------ Dataset excerpt ------

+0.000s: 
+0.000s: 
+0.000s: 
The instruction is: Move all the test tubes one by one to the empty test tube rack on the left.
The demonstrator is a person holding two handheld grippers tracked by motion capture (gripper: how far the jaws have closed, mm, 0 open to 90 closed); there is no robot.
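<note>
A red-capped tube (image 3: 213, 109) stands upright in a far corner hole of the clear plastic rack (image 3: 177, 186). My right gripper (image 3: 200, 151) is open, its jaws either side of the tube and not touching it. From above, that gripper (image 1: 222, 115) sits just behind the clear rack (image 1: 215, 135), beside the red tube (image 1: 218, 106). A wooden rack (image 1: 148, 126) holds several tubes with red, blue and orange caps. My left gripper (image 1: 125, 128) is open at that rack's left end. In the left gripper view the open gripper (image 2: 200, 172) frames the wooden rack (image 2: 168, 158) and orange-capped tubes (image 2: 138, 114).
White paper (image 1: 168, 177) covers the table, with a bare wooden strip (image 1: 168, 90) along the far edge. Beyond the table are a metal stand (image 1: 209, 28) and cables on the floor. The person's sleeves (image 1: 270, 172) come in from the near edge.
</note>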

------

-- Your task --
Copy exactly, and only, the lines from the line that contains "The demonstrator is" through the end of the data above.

-- Written answer --
The demonstrator is a person holding two handheld grippers tracked by motion capture (gripper: how far the jaws have closed, mm, 0 open to 90 closed); there is no robot.
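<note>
A red-capped tube (image 3: 213, 109) stands upright in a far corner hole of the clear plastic rack (image 3: 177, 186). My right gripper (image 3: 200, 151) is open, its jaws either side of the tube and not touching it. From above, that gripper (image 1: 222, 115) sits just behind the clear rack (image 1: 215, 135), beside the red tube (image 1: 218, 106). A wooden rack (image 1: 148, 126) holds several tubes with red, blue and orange caps. My left gripper (image 1: 125, 128) is open at that rack's left end. In the left gripper view the open gripper (image 2: 200, 172) frames the wooden rack (image 2: 168, 158) and orange-capped tubes (image 2: 138, 114).
White paper (image 1: 168, 177) covers the table, with a bare wooden strip (image 1: 168, 90) along the far edge. Beyond the table are a metal stand (image 1: 209, 28) and cables on the floor. The person's sleeves (image 1: 270, 172) come in from the near edge.
</note>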

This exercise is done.